Yeah, Zscaler Breaks SSH Too
I tried to SSH to the OpenBSD box that hosts this blog.
Nothing exotic. Just:
ssh sns@<host-ip>
It timed out.
That was odd. The machine was up. The site was serving HTTP. The address was right. Port 22 looked open. Another machine on my LAN could reach it. This was not obviously a dead host, a firewall rule, or a bad key.
My first thought was a simple one: can I reach the port at all, or can I reach it but not complete a session?
nc and ping both succeeded — TCP reached the box, but SSH still died.
Verbose SSH made the failure more interesting. It reached key exchange, then stalled. Small packets were getting through. The larger packets needed for key exchange were not. Eventually it ended with this:
ssh_dispatch_run_fatal: Connection to <host-ip> port 22: Operation timed out
I'd seen this sort of thing before. MTU is the largest packet a network link will carry. If something on the path silently caps it and sends back no error, the oversized packets just disappear and the connection stalls.
The way to test that is to send pings of steadily increasing size with the don't-fragment flag set, then watch for the size at which replies stop coming back. That size is the effective ceiling of the path. In this case the usable path topped out at around 1200 bytes, with larger packets silently dropped.
The route to the host went through a tunnel interface:
gateway: 100.64.0.1 interface: utun4
The interface was utun4, and its MTU was 1325.
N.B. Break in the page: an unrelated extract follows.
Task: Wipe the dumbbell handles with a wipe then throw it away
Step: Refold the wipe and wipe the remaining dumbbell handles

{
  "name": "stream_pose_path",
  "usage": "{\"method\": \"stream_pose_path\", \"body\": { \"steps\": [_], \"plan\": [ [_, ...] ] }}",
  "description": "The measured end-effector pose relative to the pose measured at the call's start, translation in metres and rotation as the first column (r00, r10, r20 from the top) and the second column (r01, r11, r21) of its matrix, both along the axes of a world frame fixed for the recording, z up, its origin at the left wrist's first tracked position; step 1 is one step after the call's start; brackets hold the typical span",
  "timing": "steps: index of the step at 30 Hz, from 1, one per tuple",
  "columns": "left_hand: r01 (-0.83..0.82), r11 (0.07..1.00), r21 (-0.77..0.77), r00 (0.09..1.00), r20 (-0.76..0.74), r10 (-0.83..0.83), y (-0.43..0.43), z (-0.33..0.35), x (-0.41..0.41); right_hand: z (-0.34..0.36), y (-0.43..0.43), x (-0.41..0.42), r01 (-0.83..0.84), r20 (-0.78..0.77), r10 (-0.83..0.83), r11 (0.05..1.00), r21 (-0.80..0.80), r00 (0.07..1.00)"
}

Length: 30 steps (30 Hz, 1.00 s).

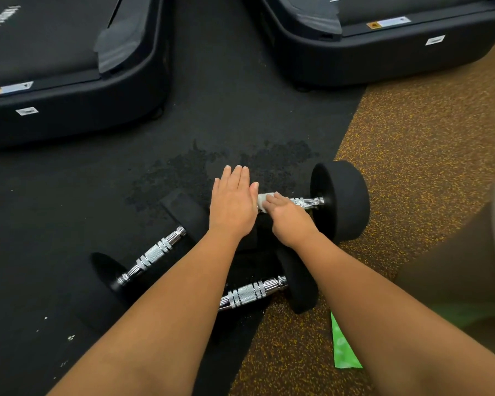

So, to sum up where I'd got to:
TCP connects. Small SSH packets pass. Larger key-exchange packets vanish. Nobody sends back a useful ICMP message. Path MTU discovery fails. SSH reports a timeout.
Your machine is supposed to discover the largest packet a path allows by listening for "packet too big" ICMP messages that routers send back. If those messages never arrive, it never learns to shrink its packets, so it keeps sending oversized ones that vanish.
At this point I thought I had it. I was on a corporate Cisco VPN, which meant a tunnel, and that tunnel had an odd MTU, so the obvious conclusion was that the VPN was mangling my outbound SSH. It was a reasonable guess. It was also wrong.
I tried the obvious-looking client-side mitigation first: lowering utun4's MTU, to 1200 and then 1100. It did not fix the session.
Then I tried the less obvious thing, which I did not even know was a lever until this incident: clamping MSS locally with pf on the Mac. That did not fix the path either.
Wait, what is MSS? It is the Maximum Segment Size: the largest chunk of actual data TCP puts in a single packet, roughly the MTU minus headers. Clamp it down and both ends agree to send smaller packets.
Wait, pf on macOS? pf is OpenBSD's packet filter, and macOS inherited it from the BSDs. There is a pf sitting on every Mac, which almost nobody realises.
In hindsight that was another useful lesson: if the black hole is inside a tunnel I do not control, client-side packet nudging only gets me as far as the tunnel entrance. The thing eating the packets is still somewhere else, and I cannot fix that from my laptop.
Then the failure changed.
Instead of only timing out, the server started refusing me:
kex_exchange_identification: Connection closed Not allowed at this time
That looked like a new problem, and it was.
The box is OpenBSD 7.6. OpenSSH 9.8 introduced a feature called PerSourcePenalties, on by default, that penalises source addresses which repeatedly fail to complete authentication. My repeated broken handshakes looked exactly like that, so sshd started temporarily refusing me.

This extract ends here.